只有鹰嘴崖的新坟前,偶尔会出现沾露的野山樱。
月光穿过水晶岩层的那晚,若有心人贴着石壁细听,还能听见地脉深处传来的叮咚泉响,像极了少女掌心淡金色纹路流淌的声音。
……
常山南麓的官道被烈日烤得发白,道旁枯死的槐树上缠着褪色的招魂幡。
七月将斗笠往下压了压,背上的药篓里装着给北境流民采买的黄连。
自噬魂戟化作星辉已过去三载,可十国混战的硝烟仍在灼烧这片土地,连常山涌出的甘泉都洗不净空气里的铁锈味。
"姐姐,前头有死人。"阿满突然扯住她衣角。
少年眼瞳已恢复澄澈,此刻却蒙着层灰翳——三丈外的土沟里,几具身着不同甲胄的尸体交叠成小山,腐肉间钻出密密麻麻的食尸鼠。
七月指尖金纹微微发烫,这是山神之力示警的征兆。
她刚要转身,破空声已至脑后。
七支淬毒的弩箭呈北斗阵型钉入脚边,箭尾拴着的铜铃在热风里叮当作响。
"常山神女,恭候多时了。
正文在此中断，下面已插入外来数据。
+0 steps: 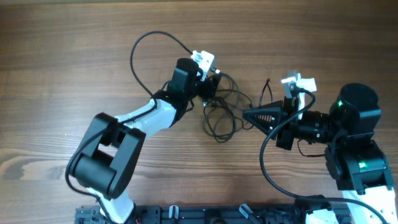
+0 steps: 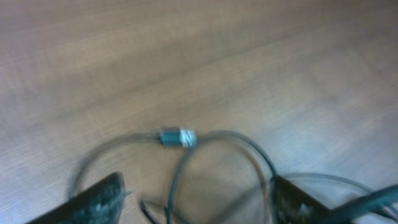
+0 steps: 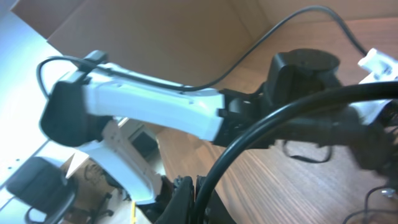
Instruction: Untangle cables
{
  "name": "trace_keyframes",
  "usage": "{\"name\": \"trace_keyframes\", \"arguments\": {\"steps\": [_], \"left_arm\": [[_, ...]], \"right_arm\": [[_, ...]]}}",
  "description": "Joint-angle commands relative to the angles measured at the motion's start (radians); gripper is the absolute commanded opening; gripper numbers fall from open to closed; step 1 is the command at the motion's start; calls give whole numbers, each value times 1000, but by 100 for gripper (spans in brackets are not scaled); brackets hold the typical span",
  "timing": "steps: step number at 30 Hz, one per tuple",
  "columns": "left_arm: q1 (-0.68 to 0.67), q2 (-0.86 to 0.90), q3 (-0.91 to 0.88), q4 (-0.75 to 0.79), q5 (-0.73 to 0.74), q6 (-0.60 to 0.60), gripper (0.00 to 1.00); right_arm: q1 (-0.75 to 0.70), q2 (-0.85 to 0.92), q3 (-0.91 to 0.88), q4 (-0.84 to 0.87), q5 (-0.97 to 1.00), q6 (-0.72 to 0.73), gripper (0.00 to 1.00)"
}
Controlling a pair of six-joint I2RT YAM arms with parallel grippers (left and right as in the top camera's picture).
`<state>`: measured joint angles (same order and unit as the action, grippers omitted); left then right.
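1. Dark matte fingers (image 2: pixel 99 199) of the left gripper (image 2: pixel 196 183) fill the lower corners of the left wrist view. They are spread wide and grip nothing, and thin cords run across the gap between them.
2. Just beyond them a small cylindrical plug (image 2: pixel 179 137), a dark sleeve joined to a silvery ring, lies flat with its long axis across the picture. Round black cord leaves each end and curves back toward the fingers.
3. Overhead, the cables (image 1: pixel 219 115) form a loose bunch of thin black loops on the brown wood-grain table (image 1: pixel 74 50), between the two grippers. The bunch is longest along the line from the left gripper toward the robot's base. One strand (image 1: pixel 268 83) points away from the base.
4. Opposite, the right gripper (image 1: pixel 246 114), a black triangular wedge, tapers to a closed point at the edge of the bunch. Whether a cord is pinched there cannot be told.
5. Only the right wrist view shows the left arm's glossy white link (image 3: pixel 149 106), with a thick black arm cable (image 3: pixel 261 124) crossing near the lens. Only the left wrist view shows the plug.
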<state>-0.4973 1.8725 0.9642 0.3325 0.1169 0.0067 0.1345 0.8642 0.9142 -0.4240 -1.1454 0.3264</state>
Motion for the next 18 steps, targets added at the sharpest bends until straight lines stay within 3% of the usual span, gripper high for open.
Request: {"name": "trace_keyframes", "arguments": {"steps": [1, 2, 3, 6, 8, 13, 15, 18], "left_arm": [[5, 45, 5, 101, -109, 20, 23], [8, 47, 5, 114, -168, 19, 8], [19, 47, 5, 122, -309, 5, 4], [64, 44, 5, 117, -624, -122, 4], [118, 29, 5, 66, -744, -203, 4], [280, -76, 5, -245, -748, -408, 4], [345, -112, 5, -364, -691, -452, 4], [477, -153, 5, -556, -495, -461, 4]], "right_arm": [[-3, -13, 4, -23, -45, -9, 5], [-3, -13, 4, -29, -43, -9, 5], [-3, -14, 4, -45, -16, -8, 5], [-3, -14, 4, -80, 145, -5, 5], [-3, -13, 6, -87, 323, -12, 5], [-62, -2, 140, -148, 819, 36, 4], [-120, 15, 234, -215, 1025, 44, 4], [-231, 56, 364, -343, 1307, 113, 5]]}}
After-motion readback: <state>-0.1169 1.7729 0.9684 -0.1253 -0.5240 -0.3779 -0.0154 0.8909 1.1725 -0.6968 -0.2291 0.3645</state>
"沙哑女声自枯树顶传来。
七月抬头望去,瞳孔骤缩——那分明是当年被水晶吞噬的国师面容,此刻却附着在妙龄女子身上,左脸爬满紫黑咒纹。
阿满突然抱住头颅惨叫,后颈皮肉下凸起符虫游走的形状。
七月挥袖震飞第二波箭雨,金纹顺着手臂攀上少年脖颈,硬生生将蠕动的符虫逼出体外。
毒虫爆裂的浆液溅在枯草上,瞬间燃起青绿鬼火。